[The problem]: Please output the section of the listing below that opens with the line containing "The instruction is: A" and closes with the line containing "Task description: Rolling", exactly and with nothing else.

** Opening Material provided block **

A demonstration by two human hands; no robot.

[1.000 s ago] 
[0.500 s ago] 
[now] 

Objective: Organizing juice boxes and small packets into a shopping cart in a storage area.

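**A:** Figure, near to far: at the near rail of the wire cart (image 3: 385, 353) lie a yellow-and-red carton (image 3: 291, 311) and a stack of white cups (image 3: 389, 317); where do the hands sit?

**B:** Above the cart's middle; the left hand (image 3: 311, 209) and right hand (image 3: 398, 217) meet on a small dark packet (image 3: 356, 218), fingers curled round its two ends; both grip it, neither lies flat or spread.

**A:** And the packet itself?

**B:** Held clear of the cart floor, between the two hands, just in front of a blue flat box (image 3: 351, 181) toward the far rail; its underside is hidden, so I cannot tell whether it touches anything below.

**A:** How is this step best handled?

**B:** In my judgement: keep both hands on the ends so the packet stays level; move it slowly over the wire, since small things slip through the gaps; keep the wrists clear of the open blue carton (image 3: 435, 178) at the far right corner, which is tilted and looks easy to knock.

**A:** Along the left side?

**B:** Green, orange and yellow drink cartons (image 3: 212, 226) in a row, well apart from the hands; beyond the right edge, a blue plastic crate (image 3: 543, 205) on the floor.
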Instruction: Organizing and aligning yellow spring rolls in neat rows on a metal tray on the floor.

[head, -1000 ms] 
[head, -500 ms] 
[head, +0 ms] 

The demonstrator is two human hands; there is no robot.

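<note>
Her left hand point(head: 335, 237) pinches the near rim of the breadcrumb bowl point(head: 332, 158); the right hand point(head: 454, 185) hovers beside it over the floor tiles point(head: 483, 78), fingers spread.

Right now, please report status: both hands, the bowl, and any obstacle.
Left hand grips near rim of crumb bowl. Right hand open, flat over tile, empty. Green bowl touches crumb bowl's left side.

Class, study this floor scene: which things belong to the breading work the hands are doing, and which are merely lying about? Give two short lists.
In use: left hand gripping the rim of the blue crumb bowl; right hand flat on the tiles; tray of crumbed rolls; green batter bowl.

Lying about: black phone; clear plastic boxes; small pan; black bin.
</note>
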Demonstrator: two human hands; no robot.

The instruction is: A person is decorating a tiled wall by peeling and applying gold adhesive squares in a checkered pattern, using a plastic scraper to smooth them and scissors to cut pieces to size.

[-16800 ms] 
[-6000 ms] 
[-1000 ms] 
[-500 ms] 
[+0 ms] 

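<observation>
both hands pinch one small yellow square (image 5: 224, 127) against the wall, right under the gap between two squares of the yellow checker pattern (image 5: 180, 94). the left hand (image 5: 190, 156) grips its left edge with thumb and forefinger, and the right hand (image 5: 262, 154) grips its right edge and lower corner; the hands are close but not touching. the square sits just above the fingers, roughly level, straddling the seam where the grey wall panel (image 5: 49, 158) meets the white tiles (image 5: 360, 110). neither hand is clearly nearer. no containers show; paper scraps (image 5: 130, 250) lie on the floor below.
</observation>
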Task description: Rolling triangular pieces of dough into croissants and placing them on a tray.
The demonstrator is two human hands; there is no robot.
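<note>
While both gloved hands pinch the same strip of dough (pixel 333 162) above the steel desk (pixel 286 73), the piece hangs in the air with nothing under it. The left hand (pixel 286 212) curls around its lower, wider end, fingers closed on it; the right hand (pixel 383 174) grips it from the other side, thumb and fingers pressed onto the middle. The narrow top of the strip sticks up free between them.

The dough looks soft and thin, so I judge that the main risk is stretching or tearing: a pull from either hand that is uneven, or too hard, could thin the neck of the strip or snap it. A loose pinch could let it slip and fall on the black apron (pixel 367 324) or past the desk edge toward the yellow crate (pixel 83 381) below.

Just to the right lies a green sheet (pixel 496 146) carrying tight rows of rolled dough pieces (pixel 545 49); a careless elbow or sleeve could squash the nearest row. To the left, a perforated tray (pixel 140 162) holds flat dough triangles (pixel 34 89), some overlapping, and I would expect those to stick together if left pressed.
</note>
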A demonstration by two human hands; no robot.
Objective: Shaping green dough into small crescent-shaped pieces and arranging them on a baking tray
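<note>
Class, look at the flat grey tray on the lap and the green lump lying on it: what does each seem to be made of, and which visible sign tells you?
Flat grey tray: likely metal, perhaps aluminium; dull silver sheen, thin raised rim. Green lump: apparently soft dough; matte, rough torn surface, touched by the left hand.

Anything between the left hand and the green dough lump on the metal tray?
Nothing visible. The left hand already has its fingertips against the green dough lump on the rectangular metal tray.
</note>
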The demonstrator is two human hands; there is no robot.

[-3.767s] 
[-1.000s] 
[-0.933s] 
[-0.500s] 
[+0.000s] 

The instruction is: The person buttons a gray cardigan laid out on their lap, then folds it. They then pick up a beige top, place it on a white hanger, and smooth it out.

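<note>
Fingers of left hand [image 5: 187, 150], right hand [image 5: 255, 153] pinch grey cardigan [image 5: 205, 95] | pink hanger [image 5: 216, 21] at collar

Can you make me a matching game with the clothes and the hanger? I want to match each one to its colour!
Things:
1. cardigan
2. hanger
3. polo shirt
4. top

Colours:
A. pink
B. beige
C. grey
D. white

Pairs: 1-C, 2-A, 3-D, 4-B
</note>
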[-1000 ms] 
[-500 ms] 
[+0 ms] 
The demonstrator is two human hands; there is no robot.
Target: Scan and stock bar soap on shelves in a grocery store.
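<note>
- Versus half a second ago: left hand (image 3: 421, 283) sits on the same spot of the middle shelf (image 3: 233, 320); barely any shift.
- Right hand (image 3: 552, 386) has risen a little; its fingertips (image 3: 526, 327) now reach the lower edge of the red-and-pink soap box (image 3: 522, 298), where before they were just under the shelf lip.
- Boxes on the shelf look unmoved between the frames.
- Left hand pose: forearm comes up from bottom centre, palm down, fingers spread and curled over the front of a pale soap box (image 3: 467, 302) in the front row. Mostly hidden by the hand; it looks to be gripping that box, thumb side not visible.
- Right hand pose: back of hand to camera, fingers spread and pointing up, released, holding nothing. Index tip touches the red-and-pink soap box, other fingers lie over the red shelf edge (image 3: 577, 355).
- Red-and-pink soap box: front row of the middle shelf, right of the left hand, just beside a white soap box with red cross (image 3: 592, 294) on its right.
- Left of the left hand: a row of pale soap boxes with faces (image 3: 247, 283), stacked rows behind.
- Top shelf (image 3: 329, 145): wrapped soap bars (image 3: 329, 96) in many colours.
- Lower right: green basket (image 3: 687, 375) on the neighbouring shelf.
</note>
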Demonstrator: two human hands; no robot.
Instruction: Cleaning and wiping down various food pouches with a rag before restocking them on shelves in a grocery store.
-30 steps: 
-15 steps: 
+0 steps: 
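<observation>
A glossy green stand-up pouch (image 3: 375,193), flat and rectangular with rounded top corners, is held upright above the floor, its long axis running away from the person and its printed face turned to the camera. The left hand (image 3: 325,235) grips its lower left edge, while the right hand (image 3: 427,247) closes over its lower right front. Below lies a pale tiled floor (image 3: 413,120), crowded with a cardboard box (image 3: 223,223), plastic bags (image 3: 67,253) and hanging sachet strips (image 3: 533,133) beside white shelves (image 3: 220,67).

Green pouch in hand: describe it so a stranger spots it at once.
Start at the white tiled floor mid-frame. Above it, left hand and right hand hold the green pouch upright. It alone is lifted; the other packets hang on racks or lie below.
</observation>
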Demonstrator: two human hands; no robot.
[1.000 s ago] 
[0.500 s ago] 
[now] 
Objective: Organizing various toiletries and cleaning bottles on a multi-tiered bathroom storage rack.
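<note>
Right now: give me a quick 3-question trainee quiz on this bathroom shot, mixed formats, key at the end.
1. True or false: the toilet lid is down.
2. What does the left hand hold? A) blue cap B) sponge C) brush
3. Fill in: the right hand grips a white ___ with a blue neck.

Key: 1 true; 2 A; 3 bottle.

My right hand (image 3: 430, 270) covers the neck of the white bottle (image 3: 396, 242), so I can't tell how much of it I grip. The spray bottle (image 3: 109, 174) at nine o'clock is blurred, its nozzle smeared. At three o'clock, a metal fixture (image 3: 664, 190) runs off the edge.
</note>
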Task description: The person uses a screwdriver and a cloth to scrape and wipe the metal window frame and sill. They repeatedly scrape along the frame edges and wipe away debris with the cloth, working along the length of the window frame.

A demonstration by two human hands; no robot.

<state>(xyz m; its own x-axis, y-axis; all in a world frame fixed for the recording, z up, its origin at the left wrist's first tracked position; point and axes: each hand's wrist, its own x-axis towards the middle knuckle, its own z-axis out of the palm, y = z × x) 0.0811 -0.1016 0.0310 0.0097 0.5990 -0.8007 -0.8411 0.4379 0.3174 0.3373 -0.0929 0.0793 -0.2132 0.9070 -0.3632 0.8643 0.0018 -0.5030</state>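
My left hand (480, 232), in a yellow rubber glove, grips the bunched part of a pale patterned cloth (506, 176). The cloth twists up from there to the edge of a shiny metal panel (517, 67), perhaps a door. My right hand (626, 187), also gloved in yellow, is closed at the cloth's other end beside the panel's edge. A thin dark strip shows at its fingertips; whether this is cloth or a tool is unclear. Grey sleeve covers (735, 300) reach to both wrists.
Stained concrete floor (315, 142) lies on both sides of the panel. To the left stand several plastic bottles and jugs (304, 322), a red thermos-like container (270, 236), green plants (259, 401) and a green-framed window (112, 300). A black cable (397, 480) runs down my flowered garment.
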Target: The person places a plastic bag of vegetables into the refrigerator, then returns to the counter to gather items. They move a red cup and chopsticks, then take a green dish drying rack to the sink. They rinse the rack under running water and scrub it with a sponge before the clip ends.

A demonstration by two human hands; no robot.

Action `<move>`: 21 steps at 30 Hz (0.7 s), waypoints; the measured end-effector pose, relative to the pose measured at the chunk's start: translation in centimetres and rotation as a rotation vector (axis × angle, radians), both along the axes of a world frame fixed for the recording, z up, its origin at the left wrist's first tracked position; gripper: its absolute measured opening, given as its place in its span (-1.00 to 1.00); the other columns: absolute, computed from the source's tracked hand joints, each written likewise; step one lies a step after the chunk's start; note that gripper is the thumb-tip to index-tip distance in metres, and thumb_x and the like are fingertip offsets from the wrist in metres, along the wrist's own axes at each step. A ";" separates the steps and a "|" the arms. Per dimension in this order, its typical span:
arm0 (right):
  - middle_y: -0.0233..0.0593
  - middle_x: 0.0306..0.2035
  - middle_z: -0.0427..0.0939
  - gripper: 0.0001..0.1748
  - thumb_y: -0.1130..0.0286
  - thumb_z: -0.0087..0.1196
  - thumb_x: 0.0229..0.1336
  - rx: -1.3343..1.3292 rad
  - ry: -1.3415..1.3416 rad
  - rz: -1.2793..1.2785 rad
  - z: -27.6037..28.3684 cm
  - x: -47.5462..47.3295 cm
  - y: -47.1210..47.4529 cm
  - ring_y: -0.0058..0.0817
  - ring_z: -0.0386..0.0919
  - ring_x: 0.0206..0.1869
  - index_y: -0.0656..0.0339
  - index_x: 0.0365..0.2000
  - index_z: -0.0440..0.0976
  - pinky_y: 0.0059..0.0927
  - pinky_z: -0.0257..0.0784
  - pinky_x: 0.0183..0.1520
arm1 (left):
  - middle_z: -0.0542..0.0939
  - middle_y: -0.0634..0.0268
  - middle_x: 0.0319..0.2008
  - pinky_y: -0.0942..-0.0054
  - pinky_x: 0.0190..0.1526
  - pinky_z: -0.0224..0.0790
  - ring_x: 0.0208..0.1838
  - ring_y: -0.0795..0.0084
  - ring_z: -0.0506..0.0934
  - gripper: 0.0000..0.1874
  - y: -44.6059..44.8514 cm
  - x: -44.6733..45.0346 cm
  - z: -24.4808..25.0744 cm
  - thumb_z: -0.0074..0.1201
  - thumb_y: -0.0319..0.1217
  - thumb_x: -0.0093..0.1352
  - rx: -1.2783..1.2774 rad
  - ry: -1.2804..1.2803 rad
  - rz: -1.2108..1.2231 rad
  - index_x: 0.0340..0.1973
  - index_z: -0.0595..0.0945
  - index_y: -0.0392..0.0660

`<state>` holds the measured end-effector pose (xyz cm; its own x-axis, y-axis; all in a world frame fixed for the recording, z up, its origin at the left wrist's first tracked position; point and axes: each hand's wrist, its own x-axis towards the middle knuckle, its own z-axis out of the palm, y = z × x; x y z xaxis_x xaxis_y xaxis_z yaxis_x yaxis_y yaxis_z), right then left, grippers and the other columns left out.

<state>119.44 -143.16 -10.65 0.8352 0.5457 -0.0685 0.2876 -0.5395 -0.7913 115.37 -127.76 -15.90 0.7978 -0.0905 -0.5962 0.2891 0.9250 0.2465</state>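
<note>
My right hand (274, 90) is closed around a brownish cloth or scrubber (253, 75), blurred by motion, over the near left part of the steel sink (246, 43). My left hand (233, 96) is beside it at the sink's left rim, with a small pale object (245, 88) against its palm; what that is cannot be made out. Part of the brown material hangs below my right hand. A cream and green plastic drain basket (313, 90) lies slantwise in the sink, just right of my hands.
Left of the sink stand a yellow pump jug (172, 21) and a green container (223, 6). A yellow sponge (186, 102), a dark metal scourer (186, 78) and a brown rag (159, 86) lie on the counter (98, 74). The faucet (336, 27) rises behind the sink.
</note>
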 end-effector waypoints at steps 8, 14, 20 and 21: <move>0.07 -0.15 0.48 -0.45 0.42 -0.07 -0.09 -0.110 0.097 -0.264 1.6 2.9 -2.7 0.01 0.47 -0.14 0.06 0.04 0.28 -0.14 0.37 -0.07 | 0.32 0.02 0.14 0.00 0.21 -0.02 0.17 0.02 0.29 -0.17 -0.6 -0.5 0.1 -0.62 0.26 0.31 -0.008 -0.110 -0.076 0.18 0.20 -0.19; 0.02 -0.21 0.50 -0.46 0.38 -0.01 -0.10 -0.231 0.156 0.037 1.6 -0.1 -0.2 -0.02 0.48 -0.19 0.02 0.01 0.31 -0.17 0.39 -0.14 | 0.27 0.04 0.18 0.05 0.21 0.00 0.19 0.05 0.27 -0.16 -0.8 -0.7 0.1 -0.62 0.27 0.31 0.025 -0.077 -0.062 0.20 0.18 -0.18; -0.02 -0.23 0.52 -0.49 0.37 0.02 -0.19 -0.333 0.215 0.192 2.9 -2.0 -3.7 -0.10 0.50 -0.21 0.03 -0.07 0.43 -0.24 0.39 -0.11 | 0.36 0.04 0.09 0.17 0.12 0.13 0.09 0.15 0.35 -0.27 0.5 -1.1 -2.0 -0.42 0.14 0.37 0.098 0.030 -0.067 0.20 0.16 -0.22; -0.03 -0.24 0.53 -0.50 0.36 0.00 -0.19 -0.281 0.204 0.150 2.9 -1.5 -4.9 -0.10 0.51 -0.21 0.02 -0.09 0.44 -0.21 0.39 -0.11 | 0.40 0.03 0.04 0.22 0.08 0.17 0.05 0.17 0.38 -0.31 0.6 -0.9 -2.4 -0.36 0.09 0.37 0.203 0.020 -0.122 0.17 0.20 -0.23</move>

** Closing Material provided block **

[Written solution]:
The instruction is: A person is decorating a tiled wall by peeling and applying gold adhesive squares in a checkered pattern, using a plastic scraper to smooth them and scissors to cut pieces to size.

[-16800 ms] 
[-6000 ms] 
[-1000 ms] 
[-500 ms] 
[+0 ms] 

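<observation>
both hands pinch one small yellow square (image 5: 224, 127) against the wall, right under the gap between two squares of the yellow checker pattern (image 5: 180, 94). the left hand (image 5: 190, 156) grips its left edge with thumb and forefinger, and the right hand (image 5: 262, 154) grips its right edge and lower corner; the hands are close but not touching. the square sits just above the fingers, roughly level, straddling the seam where the grey wall panel (image 5: 49, 158) meets the white tiles (image 5: 360, 110). neither hand is clearly nearer. no containers show; paper scraps (image 5: 130, 250) lie on the floor below.
</observation>
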Task description: Rolling triangular pieces of dough into croissants and placing them on a tray.

Nothing else belongs to the answer.